■ PROBLEM REQUIREMENTS ■
Search the records for the string "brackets", then copy each line that has it.
##########
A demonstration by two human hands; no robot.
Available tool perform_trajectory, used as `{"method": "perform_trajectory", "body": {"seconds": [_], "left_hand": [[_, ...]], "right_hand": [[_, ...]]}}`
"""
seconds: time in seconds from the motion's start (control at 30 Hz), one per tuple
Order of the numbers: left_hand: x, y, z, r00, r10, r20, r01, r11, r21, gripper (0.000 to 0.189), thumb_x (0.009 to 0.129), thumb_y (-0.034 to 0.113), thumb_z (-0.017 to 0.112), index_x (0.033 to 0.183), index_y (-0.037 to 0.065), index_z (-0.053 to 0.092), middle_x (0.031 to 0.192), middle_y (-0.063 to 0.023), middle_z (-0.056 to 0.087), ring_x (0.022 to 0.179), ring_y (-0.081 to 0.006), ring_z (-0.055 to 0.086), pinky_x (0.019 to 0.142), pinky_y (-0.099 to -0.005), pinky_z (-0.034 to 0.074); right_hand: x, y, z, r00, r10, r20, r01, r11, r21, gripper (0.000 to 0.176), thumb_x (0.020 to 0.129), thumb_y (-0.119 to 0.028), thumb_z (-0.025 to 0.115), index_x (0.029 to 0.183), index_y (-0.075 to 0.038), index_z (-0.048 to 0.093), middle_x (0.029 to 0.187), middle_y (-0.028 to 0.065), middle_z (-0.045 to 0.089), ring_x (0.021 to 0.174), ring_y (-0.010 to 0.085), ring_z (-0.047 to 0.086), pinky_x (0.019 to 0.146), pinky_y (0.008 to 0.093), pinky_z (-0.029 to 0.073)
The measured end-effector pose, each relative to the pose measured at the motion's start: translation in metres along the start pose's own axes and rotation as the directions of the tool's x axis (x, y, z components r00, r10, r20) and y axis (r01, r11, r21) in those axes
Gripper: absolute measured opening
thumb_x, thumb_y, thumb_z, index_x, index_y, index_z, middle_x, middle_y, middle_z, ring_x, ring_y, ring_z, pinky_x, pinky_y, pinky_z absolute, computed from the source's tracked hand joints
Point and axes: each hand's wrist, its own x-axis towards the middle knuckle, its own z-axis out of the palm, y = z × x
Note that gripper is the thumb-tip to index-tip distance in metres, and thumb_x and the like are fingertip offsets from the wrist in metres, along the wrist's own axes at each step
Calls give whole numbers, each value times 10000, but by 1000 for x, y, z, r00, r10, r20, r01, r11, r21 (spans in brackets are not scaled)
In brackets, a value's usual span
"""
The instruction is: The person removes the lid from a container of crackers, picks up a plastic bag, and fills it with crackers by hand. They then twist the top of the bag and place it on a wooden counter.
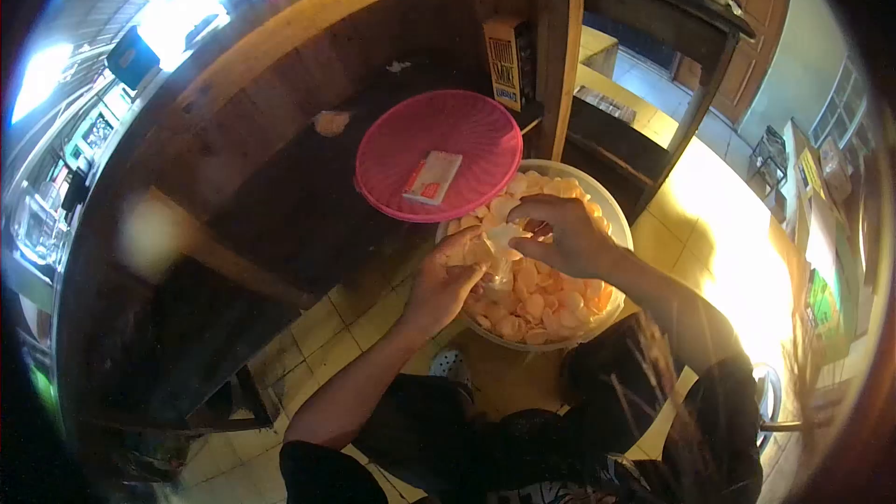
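Note:
A large round tub (616,215) sits in front of me, full of pale orange, disc-shaped crackers (537,303). Above its left side, my left hand (446,285) is closed around a small clear plastic bag (501,273), which seems to have crackers inside. My right hand (567,235) is over the middle of the tub, thumb and fingers pinched at a pale cracker (504,239) by the bag's mouth. The fingers partly hide both the bag and the cracker.
A pink lid (392,145) with a small white-and-red packet (433,177) on it rests at the dark table's edge (271,205). Behind it stands a "Liquid Smoke" box (507,63) beside a wooden post (566,56). Tiled floor (322,331) lies below.

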Motion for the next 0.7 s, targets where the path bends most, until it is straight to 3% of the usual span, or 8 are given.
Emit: {"method": "perform_trajectory", "body": {"seconds": [0.07,0.2,0.27,0.43,0.5,0.6,0.67,0.7], "left_hand": [[3,0,5,999,53,11,-52,993,-105,479,941,79,539,1383,-12,380,994,-108,670,825,-132,665,732,-250,524],[3,1,6,992,107,-70,-117,982,-146,509,950,134,563,1396,-8,366,1034,-97,657,825,-126,661,705,-249,526],[5,2,2,998,44,-47,-48,994,-102,531,940,198,605,1386,2,395,1031,-90,649,818,-122,657,689,-251,529],[10,8,0,990,37,-133,-52,992,-112,450,931,117,604,1348,24,461,943,-59,652,762,-86,636,641,-221,510],[13,4,-1,984,46,-173,-67,991,-112,426,928,107,607,1327,22,487,937,-61,652,743,-80,633,630,-219,505],[19,-4,-3,992,59,-108,-73,989,-129,378,921,84,605,1285,15,530,924,-51,651,728,-78,626,610,-214,495],[23,-3,-1,983,103,-150,-115,991,-72,352,940,169,601,1249,5,556,1041,-96,659,761,-86,634,603,-212,495],[25,-4,-1,984,99,-146,-111,991,-73,352,940,169,601,1249,5,556,1041,-96,659,761,-86,634,603,-212,495]], "right_hand": [[1,-6,8,996,-25,-83,33,994,107,271,761,-61,714,1010,-21,618,918,148,613,753,281,644,678,361,543],[6,-3,19,997,-69,37,69,998,1,273,782,-76,711,1031,-24,612,1039,180,592,794,297,649,718,362,547],[7,1,21,994,-95,56,95,995,1,273,788,-82,710,1037,-30,611,1077,193,580,806,304,650,725,363,547],[10,0,16,979,-198,55,199,980,-19,343,803,-74,695,1125,-65,578,1135,205,568,954,336,618,757,390,536],[10,-2,16,980,-184,78,182,983,40,370,799,-57,691,1145,-73,561,1135,192,573,974,337,610,774,395,530],[10,2,17,982,-153,107,145,986,80,404,790,-28,684,1162,-79,536,1116,170,585,984,337,603,799,404,516],[10,3,16,985,-131,114,124,990,61,408,786,-15,681,1159,-77,528,1096,161,593,975,335,605,807,409,509],[10,2,16,991,-39,128,28,996,83,377,791,-4,669,1134,-70,528,1078,165,598,978,332,606,811,413,503]]}}
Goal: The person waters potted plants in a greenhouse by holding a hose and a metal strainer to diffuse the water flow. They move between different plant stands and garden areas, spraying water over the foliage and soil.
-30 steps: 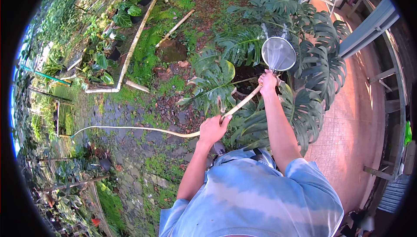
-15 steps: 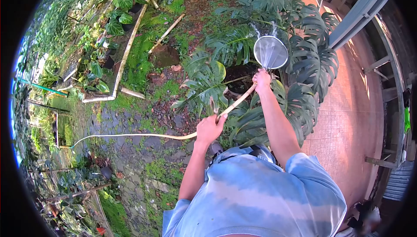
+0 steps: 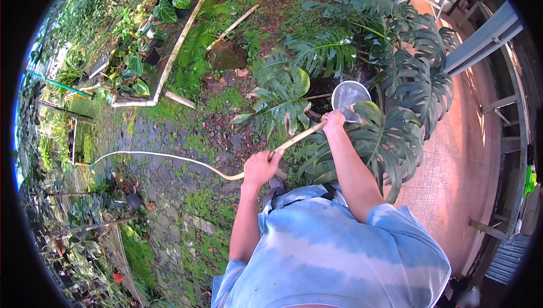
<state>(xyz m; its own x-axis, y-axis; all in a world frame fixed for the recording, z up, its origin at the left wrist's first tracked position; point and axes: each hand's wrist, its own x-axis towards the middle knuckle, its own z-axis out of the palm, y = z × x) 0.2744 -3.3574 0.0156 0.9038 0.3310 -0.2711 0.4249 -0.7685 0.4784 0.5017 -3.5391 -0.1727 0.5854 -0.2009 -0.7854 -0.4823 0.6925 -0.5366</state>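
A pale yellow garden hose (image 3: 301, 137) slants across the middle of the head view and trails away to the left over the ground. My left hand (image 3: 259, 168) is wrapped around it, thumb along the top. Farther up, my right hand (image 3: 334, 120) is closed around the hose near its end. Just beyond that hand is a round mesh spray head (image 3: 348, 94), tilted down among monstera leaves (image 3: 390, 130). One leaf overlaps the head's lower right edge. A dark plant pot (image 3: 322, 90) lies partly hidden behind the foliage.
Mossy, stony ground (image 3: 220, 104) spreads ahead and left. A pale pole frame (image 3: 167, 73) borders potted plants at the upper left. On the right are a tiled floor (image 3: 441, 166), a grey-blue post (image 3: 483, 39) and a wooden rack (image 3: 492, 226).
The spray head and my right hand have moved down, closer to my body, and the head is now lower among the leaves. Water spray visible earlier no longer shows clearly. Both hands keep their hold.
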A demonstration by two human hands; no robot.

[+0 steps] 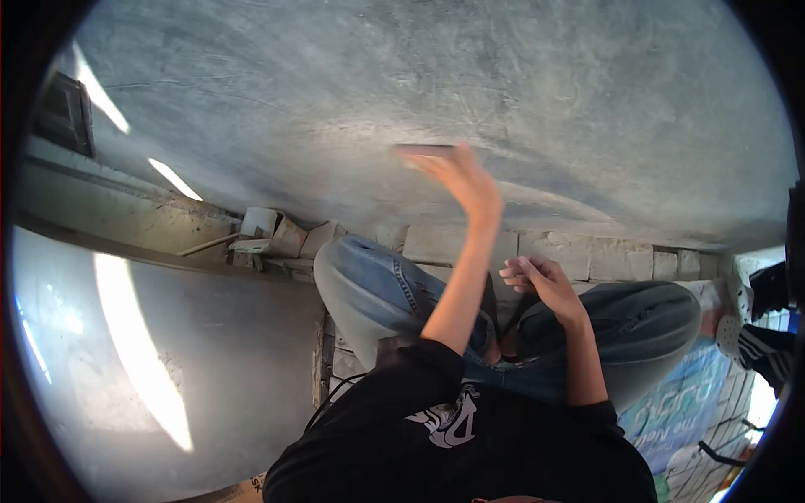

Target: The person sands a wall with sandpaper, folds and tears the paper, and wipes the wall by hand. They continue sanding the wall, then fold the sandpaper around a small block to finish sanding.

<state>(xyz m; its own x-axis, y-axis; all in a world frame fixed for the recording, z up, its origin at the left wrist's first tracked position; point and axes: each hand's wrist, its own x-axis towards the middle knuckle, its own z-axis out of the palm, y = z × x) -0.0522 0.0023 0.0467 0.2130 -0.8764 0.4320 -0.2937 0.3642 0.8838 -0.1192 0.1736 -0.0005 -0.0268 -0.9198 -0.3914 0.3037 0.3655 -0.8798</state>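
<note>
A thin, flat, dark tool lay against the broad grey surface, near the middle of its stretch in view. The left hand held it there, fingers closed along it, though blur hid the exact grip. The right hand hung half open, its fingers loosely bent and slightly apart, nearer the person's body than the grey surface and over the gap between the knees.

A row of pale bricks ran along the near edge of the grey surface. The person's bent knees, in faded jeans, spread out on the near side of that surface, with the black shirt farther back from it. Broken blocks and a thin stick sat by its near edge, toward the left. A smooth, curved grey panel, crossed by a bright band of light, lay nearer the person than the surface, at the left. Off its near right corner were a blue printed banner and another person's light perforated shoe and striped trouser leg.
</note>
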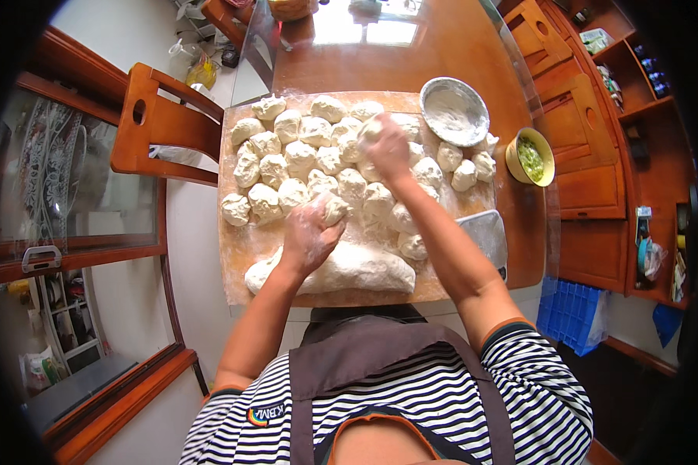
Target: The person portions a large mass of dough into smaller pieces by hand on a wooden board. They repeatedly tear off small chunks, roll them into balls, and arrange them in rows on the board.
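My floured left hand (312,233) grips a dough piece (335,210) just above a long dough roll (360,270), which lies along the near edge of a floured wooden board (235,232). Farther up, my right hand (387,145), slightly blurred, holds another piece of dough (371,129) over rows of rough dough lumps (299,154). A metal bowl of flour (455,111) stands at the board's far right corner. Several lumps lie below it. A flat rectangular scale-like device (484,238) sits by the board's right edge, partly behind my right forearm.
A yellow bowl (515,165) with chopped green food stands right of the board on the wooden table (471,46). A wooden chair (174,139) is at the left. A blue plastic crate (570,314) is at the lower right, beside wooden cabinets (587,244).
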Demonstrator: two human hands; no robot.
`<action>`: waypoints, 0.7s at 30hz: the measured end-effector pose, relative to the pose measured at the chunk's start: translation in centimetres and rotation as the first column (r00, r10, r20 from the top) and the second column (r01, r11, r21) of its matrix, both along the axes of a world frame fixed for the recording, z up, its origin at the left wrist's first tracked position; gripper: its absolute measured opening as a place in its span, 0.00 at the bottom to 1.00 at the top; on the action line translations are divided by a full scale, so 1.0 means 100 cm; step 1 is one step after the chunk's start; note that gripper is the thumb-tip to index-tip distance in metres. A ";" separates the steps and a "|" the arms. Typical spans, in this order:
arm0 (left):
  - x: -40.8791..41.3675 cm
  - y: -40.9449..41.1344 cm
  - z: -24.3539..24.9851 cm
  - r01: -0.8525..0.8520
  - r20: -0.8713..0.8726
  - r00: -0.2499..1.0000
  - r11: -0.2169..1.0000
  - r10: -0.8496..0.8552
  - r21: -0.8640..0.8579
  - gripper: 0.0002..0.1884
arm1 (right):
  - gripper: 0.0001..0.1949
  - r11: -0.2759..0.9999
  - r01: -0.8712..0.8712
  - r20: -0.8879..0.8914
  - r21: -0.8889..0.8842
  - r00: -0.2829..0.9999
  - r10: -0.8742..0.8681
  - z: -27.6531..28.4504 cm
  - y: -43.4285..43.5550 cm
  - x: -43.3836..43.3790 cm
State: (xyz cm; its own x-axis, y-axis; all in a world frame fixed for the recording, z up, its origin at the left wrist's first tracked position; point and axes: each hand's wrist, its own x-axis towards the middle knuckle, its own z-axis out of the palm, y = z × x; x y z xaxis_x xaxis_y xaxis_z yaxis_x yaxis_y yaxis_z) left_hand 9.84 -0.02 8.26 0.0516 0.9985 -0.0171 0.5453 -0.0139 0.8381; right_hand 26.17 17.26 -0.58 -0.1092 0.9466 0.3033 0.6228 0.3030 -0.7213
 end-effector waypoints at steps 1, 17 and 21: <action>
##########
■ RESULT FOR THIS TASK ■
Calls give whole numbers, each value times 10000, but by 1000 for x, y, z, r00, r10, r20, r01, r11, r21 (spans in brackets are not scaled)
In brackets, a value's usual span

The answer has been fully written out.